In 1916 Tate composed four songs, including three that became hits ("My life is love", "A bachelor gay am I", and "A paradise for two"), for inclusion in what became a record-breaking show, The Maid of the Mountains. This commission arose at the suggestion of the show's star, Tate's step daughter José Collins, after initial previews indicated that the original score needed strengthening. Lyrics to these songs where supplied by his regular lyricists Frank Clifford Harris and "Valentine" (Archibald Thomas Pechey), who were to write the lyrics of many of Tate's songs throughout his career. "A bachelor gay" became one of the most popular baritone songs in the British concert repertoire. Tate subsequently wrote the score for more revues and pantomimes, including the revusical The Lads of the Village (1917), and another revue-musical, The Beauty Spot (1917), created for Regine Flory and produced by Parisian revue specialist P-L Flers at the Gaiety Theatre, London.

===Later years===

1916 publicity piece

Wylie and Tate concentrated on pantomime after World War I, introducing shows such as Any Lady (1918), The Follies of 1919 (which was repeated in each subsequent year) and Mr Manhattan (1919), The Whirl Of Today (1920), Aladdin (1920), and many shows at the London Hippodrome, including The Peep Show (1921), 1921 Swindells Stores, Round In Fifty (1922, with Herman Finck, based on Around the World in 80 Days), Brighter London (1923) and Better Days (1925).

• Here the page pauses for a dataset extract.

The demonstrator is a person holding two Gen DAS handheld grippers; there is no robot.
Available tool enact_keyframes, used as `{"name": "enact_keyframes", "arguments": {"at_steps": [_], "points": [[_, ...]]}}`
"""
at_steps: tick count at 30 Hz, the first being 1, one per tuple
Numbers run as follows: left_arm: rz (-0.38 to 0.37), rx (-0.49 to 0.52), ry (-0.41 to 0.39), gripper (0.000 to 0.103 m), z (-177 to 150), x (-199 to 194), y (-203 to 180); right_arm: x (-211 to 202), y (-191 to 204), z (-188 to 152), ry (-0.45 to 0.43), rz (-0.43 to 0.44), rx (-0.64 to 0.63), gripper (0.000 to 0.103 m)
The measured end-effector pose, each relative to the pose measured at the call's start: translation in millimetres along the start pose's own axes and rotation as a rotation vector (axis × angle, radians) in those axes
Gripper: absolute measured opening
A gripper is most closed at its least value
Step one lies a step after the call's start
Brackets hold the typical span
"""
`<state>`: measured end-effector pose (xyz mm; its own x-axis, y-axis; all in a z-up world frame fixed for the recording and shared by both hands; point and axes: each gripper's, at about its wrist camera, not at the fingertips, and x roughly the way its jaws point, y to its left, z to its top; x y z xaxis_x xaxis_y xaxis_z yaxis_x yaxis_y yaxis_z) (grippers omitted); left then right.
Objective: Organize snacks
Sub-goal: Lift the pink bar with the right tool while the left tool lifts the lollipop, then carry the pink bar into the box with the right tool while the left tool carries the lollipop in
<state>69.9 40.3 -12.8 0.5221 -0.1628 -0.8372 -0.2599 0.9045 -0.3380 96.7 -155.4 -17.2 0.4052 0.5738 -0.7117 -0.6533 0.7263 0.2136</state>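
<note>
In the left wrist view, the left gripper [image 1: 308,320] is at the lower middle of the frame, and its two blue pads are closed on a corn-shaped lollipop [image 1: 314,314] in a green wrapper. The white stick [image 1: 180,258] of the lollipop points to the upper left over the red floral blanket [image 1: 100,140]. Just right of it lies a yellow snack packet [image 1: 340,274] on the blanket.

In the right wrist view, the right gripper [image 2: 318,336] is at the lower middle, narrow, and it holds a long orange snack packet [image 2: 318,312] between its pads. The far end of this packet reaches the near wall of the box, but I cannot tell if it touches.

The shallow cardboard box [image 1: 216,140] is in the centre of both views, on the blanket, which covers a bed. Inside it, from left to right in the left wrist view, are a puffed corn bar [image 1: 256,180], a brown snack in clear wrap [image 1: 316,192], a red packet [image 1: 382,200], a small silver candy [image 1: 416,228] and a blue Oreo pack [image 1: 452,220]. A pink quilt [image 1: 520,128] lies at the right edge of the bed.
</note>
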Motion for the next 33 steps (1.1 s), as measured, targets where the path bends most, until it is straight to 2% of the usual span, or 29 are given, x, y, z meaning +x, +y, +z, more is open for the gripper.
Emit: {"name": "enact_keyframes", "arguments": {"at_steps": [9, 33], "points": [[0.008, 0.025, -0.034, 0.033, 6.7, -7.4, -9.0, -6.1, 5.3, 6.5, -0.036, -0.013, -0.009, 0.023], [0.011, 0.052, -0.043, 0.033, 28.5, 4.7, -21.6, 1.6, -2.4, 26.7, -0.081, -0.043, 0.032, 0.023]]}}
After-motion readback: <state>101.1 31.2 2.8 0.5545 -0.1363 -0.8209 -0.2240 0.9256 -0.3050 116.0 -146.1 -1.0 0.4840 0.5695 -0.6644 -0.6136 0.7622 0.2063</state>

In his last years, Tate continued to produce popular songs, such "Somewhere in France with you," "Give Me a Cosy Little Corner," but he never wrote for another "book" musical. His death cut short a very productive career. The Wylie-Tate company continued through the 1920s and into the 1930s despite Tate's death, and Wylie continued to use Tate's music in pantomimes during this period, including several productions of Cinderella, Leap Year (1924), Mr Tickle M.P (1924), Who's My Father (1924), Turned Up (1926), Flyaway Peter (1926, with Sophie Tucker), The Apache (1927 at The London Palladium), Dancing Mad (1927), The Yellow Mask (1928), Mr. Cinders (1929) at the Adelphi Theatre and The Good Companions at His Majesty’s Theatre (1931).

Tate died in Stoke-on-Trent suddenly at the age of 46, as a result of pneumonia caught while travelling the country with his touring revues. He is buried in Hampstead Cemetery.